В любом случае после финала зазвучат аплодисменты-переходящие-в-овацию. Скромник-режиссер заставит какое-то время себя упрашивать, но потом все-таки, пока аплодисменты еще не совсем затихли, поднимется на сцену и поклонится публике. А затем только и слышны будут повсюду вздохи облегчения, только и видны будут везде сорванные с голов парики и огарки жженых пробок, которыми юные дарования рисовали себе усы и брови.
Спектакль окончен, все разошлись. Однако несколько человек – родители и учителя, не принимавшие участия в постановке, – задерживаются. Они бы тоже хотели быть чем-нибудь полезны, но только – чем?
Внезапно вопрос решается сам собой. Кто-то из них хватает стул, громоздит его на другой, а сверху венчает эту пирамиду третьим. И вот уже дрожь наслаждения охватывает всех, кто до сих пор считали себя никчемными зеваками. И все мгновенно втягиваются в добровольную трудовую повинность. Каждый понимает, что исполняет священный долг. Не глядя друг на друга, молча, они распределяют стулья по стилю и размеру, они складывают их в штабеля, они тащат их с середины зала к задней стенке, сталкиваясь на ходу, но не замечая этого, они участвуют в исступленном танце, в неистовом балете, развертывающемся на линиях, перпендикулярных сцене. И это представление со стульями – куда большая дань уважения ко всем, кто готовил вечер, чем самые громкие-и-продолжительные аплодисменты. Стыдливый энтузиазм всякий раз отмечается будто метафорой взгроможденными один на другой стульями. С красноречивым грохотом. И с неожиданно наступающей за ним тишиной – когда чувствуешь, что все уже сказано.
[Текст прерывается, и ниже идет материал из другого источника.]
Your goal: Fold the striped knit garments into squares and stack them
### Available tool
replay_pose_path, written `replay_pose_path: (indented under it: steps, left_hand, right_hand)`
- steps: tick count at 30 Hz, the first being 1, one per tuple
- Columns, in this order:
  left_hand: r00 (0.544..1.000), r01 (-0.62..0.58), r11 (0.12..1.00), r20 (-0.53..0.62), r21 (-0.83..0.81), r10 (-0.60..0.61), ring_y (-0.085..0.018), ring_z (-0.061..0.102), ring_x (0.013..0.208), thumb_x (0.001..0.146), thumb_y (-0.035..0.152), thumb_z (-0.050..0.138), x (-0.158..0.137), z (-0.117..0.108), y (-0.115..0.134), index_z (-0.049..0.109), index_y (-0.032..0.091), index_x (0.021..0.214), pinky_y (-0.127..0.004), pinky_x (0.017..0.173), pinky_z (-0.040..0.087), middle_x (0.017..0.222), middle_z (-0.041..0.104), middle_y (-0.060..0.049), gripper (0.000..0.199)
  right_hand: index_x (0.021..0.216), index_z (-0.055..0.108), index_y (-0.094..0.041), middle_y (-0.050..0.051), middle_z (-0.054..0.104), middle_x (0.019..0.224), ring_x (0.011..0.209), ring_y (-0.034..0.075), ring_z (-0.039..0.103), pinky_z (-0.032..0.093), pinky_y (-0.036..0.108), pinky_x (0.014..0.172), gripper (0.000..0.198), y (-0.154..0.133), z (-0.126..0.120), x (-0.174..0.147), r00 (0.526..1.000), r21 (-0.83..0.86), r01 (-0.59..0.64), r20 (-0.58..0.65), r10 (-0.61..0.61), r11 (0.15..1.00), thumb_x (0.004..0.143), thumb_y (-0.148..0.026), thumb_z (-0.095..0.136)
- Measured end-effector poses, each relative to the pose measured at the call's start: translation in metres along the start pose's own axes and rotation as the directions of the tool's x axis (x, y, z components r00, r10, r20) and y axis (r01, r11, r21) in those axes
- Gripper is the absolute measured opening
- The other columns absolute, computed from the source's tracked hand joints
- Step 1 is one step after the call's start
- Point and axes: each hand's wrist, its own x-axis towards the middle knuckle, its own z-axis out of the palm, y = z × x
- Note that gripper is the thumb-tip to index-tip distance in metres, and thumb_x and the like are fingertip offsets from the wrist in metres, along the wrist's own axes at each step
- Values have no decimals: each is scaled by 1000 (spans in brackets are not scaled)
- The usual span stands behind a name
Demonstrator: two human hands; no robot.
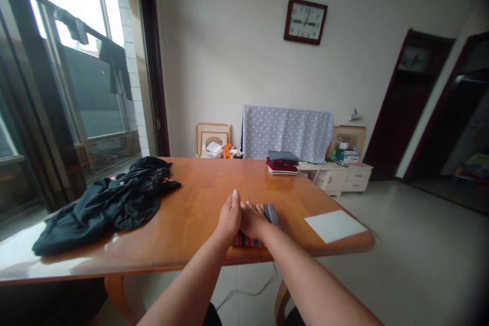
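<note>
A folded striped garment (pixel 250 241) in red, grey and yellow lies near the front edge of the wooden table (pixel 198 188). My right hand (pixel 252 220) rests flat on top of it, fingers stretched out. Against the garment's left side stands my left hand (pixel 229 216), on edge with the thumb up and the fingers straight. The two hands meet or nearly meet, and they cover much of the cloth. A grey folded part of the garment (pixel 271 214) shows beyond my right hand.
Dark clothing (pixel 110 201) lies crumpled on the table's left. A stack of folded clothes (pixel 281 163) sits at the far edge, and a white sheet (pixel 335 225) at the right. Behind stand a cloth-covered object (pixel 286 130) and a white cabinet (pixel 344 179). A cable (pixel 248 293) hangs below.
</note>
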Motion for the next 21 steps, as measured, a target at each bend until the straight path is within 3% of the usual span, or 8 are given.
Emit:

Возможно, это какая-то разновидность павлина – правда, хохолок довольно странный, зато на кончике хвоста явно просматривается нечто вроде глазков… Или это райская птица? Откуда нам знать, какова на самом деле райская птица, но пышность этого имени вполне соответствует горделивости пернатого творения Божьего, которое разместилось на дне твоей тарелки. Да-да, это та самая птица. Такая родная, что даже и не скажешь, где именно уже встречал ее. Точно не у друзей. Конечно, не у них – такую посуду найдешь разве что в некоторых отелях, а иногда в квартирах, которые снимаешь во время отпуска, или еще – у людей совсем стареньких.